* _INSTRUCTIONS FOR THE TASK_
The required output consists solely of the lines from the top of the listing through the line containing "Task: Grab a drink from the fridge", transcribed exactly.

* _GIVEN MATERIAL_
=== Section Start ===

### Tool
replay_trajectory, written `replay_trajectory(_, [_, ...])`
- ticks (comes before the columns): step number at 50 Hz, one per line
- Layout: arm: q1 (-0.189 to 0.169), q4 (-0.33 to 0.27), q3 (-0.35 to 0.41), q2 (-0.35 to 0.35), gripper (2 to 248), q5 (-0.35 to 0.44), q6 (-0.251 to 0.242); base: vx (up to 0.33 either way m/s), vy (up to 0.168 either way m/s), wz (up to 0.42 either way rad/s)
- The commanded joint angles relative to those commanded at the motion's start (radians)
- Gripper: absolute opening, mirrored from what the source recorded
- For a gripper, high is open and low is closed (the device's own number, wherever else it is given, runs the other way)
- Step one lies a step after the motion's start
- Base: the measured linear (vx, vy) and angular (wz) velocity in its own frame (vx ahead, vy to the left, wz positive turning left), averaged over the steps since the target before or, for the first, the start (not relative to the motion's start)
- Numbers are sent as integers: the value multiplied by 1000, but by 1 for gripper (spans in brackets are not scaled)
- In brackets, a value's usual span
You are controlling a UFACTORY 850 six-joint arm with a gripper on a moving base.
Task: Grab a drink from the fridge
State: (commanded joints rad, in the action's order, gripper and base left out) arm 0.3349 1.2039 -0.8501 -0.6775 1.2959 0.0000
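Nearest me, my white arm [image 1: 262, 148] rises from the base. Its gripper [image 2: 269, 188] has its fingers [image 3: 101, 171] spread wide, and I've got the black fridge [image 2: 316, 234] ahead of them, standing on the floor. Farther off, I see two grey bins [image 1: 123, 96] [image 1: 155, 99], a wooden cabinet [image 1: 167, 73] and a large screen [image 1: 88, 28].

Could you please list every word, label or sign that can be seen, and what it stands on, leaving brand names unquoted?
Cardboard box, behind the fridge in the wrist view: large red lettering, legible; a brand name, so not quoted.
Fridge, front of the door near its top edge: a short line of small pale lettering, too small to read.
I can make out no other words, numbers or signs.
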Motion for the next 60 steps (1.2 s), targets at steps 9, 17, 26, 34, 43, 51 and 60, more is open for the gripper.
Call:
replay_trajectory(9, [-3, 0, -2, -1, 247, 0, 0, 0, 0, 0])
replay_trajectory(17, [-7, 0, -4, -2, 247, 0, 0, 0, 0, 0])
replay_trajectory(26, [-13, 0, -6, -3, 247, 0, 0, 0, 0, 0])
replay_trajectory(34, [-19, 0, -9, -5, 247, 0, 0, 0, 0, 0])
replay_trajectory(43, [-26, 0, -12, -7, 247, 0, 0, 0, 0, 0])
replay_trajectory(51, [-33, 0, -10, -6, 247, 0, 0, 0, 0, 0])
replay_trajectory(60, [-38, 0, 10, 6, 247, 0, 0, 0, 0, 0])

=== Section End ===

* _SOLUTION TO THE EXERCISE_
### Tool
replay_trajectory, written `replay_trajectory(_, [_, ...])`
- ticks (comes before the columns): step number at 50 Hz, one per line
- Layout: arm: q1 (-0.189 to 0.169), q4 (-0.33 to 0.27), q3 (-0.35 to 0.41), q2 (-0.35 to 0.35), gripper (2 to 248), q5 (-0.35 to 0.44), q6 (-0.251 to 0.242); base: vx (up to 0.33 either way m/s), vy (up to 0.168 either way m/s), wz (up to 0.42 either way rad/s)
- The commanded joint angles relative to those commanded at the motion's start (radians)
- Gripper: absolute opening, mirrored from what the source recorded
- For a gripper, high is open and low is closed (the device's own number, wherever else it is given, runs the other way)
- Step one lies a step after the motion's start
- Base: the measured linear (vx, vy) and angular (wz) velocity in its own frame (vx ahead, vy to the left, wz positive turning left), averaged over the steps since the target before or, for the first, the start (not relative to the motion's start)
- Numbers are sent as integers: the value multiplied by 1000, but by 1 for gripper (spans in brackets are not scaled)
- In brackets, a value's usual span
You are controlling a UFACTORY 850 six-joint arm with a gripper on a moving base.
Task: Grab a drink from the fridge

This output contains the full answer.